A good CHEAP Muzzleloader would be better for a young'n.

I'm thinking CVA bob cat or similar. My bob cat is VERY accurate and synthetic stock is wonderful come clean up time. If he lets it fall on the ground during loading, no big loss. The Bob Cat is also smaller and lighter.

Be prepared if you get one, the front sight will have to be filed to get a good point of aim hit. I took about 1/8 inch off mine but now it shoots great. Never once has it had a miss fire. 3" groups at 60 yards are well within reason with patched round ball.

I too prefer flint locks. But not for a young'n. I like them because they are so dang'd ornery. You must have a steady hold and determination to manage a no flinch shot when that pan goes ffssssssttttt right next to your face.

One last thought on a flint for your kid. The rock is sharp, real sharp, he'll spring a leak or two in his fingers learn'n to use it. It's been my experience that MOM will not like your version of cleaning patches and electrical tape as first aid.

bender
October 26, 2006, 04:34 PM
well, this would be more of an "educational" thing for him. Since I already bought him a CZ Scout .22 (5-shot mag), he will have a gun to "shoot for fun". Plus, he shoots my M-1 Carbine and others... :)

He is like me in that he appreciates the "old look"... as in wood, not synthetic...

Even if we take a flint rifle to the range, and we have some "no bangs" ... we would have other guns to shoot for fun afterwards...

I've never had a flint, but I am thinking that if he gets off some shots successfully, it would be like a "sense of accomplishment" for him...

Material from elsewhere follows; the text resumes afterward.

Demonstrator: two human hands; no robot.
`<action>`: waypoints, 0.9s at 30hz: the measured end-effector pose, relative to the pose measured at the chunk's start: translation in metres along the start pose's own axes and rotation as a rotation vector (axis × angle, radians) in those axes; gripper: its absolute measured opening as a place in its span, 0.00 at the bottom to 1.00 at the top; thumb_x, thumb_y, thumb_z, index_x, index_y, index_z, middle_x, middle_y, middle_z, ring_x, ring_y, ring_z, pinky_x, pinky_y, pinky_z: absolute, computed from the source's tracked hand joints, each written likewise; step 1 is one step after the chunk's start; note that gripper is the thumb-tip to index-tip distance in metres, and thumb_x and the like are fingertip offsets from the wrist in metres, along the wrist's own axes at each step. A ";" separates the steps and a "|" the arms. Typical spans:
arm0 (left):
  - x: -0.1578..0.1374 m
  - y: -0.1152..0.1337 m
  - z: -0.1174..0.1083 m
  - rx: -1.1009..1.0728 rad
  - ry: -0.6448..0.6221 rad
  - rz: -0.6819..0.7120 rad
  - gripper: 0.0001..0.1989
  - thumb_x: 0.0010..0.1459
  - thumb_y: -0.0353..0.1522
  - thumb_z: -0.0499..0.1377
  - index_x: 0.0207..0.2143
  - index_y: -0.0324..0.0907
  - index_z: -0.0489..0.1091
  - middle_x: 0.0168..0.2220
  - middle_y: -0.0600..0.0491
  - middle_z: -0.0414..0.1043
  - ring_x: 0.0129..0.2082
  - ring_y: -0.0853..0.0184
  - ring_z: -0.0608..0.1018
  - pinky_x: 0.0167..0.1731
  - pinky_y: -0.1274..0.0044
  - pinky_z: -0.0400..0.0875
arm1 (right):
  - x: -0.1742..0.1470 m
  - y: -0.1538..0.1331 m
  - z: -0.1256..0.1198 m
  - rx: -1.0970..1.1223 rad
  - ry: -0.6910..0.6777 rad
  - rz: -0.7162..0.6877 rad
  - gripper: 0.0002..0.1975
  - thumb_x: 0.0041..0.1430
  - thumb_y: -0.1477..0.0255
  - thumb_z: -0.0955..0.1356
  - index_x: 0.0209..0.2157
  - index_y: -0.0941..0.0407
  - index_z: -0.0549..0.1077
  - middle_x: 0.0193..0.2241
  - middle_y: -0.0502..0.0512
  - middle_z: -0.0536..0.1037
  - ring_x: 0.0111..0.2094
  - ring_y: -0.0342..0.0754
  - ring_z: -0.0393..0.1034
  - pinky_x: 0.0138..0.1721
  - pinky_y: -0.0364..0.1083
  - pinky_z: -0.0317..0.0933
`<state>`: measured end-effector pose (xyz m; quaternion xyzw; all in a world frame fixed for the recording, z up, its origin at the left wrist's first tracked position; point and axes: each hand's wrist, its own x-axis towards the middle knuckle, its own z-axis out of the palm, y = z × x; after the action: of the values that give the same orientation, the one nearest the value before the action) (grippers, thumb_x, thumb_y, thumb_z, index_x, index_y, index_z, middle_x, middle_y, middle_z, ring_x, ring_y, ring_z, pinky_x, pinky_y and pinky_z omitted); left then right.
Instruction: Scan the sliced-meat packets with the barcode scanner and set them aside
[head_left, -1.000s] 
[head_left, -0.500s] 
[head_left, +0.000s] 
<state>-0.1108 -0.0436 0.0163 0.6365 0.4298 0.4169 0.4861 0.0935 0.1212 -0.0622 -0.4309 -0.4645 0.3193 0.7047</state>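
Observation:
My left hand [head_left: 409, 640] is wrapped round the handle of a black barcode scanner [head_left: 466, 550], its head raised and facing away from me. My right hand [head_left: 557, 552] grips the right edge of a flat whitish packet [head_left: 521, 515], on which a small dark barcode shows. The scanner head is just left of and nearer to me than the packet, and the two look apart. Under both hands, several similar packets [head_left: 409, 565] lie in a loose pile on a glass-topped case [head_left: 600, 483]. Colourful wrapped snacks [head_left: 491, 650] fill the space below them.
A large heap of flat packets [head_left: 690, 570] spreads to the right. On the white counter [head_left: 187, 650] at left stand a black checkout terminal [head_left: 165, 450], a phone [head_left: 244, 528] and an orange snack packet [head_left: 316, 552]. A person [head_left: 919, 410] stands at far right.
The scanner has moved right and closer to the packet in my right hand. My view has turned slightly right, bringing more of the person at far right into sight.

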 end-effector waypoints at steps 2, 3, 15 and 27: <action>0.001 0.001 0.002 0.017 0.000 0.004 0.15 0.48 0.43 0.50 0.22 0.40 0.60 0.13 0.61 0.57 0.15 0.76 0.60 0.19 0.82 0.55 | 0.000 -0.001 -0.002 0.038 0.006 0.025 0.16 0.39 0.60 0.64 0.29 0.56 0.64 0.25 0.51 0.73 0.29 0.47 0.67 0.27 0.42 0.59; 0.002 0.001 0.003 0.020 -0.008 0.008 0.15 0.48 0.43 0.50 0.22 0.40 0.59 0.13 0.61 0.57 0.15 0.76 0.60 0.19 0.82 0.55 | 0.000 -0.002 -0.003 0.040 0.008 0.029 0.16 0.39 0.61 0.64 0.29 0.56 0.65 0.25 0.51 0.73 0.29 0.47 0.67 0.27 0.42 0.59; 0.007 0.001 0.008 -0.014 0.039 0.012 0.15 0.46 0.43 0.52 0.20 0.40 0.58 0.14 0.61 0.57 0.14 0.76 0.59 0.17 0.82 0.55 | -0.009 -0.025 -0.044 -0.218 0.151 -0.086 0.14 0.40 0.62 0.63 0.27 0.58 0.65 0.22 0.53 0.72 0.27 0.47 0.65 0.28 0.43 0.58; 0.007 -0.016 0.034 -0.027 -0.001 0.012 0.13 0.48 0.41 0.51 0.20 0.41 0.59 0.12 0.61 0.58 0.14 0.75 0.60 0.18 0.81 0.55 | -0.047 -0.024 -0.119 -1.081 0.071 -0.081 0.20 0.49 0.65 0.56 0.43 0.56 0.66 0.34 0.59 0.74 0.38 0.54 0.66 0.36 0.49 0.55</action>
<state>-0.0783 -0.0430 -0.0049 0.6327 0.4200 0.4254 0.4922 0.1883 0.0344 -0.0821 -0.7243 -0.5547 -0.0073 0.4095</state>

What other flints are available. I know there's Lyman, CVA, and that company that's going out of business (forgot the name).... how many flint rifles are available in the $200 to $300 price range or less?

BigG
October 26, 2006, 04:56 PM
They are a lot of fun and will be a way to bring dad and son together. I bought several flint guns right after deer hunting season for only about 50% of their new price. If that's an option in your area, keep an eye out on the used gun racks right after deer season. Thompson Center makes a good workable flint rifle called the Hawken. HTH

Plink
October 26, 2006, 06:15 PM
A flintlock can be tuned to be almost as fast as a caplock. Some professionals say it can even fire slightly faster. An untuned flintlock can be frustrating though. As a first muzzleloader, I'd recommend a percussion gun because it's easier to master without the frustration.

If you're going to go with a flintlock, I'd recommend hitting muzzleloadingforum.com for advice on lock tuning, priming, flint knapping (sharpening the flint as it needs it) and things of that nature.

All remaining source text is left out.